• [Problem description] Leaving nothing out, print each line of the material exactly.

....

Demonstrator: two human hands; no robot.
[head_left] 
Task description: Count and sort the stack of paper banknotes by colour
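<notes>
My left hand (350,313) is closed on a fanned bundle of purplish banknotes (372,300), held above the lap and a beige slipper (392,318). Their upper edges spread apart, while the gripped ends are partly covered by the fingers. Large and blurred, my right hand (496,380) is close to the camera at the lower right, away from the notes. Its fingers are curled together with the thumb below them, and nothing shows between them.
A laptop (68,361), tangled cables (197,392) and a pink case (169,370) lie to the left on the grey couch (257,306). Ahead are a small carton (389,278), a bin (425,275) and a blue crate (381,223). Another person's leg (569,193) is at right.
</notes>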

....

• [Exercise answer]
Demonstrator: two human hands; no robot.
[head_left] 
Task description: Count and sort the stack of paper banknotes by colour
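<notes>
My left hand (350,313) is closed on a fanned bundle of purplish banknotes (372,300), held above the lap and a beige slipper (392,318). Their upper edges spread apart, while the gripped ends are partly covered by the fingers. Large and blurred, my right hand (496,380) is close to the camera at the lower right, away from the notes. Its fingers are curled together with the thumb below them, and nothing shows between them.
A laptop (68,361), tangled cables (197,392) and a pink case (169,370) lie to the left on the grey couch (257,306). Ahead are a small carton (389,278), a bin (425,275) and a blue crate (381,223). Another person's leg (569,193) is at right.
</notes>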

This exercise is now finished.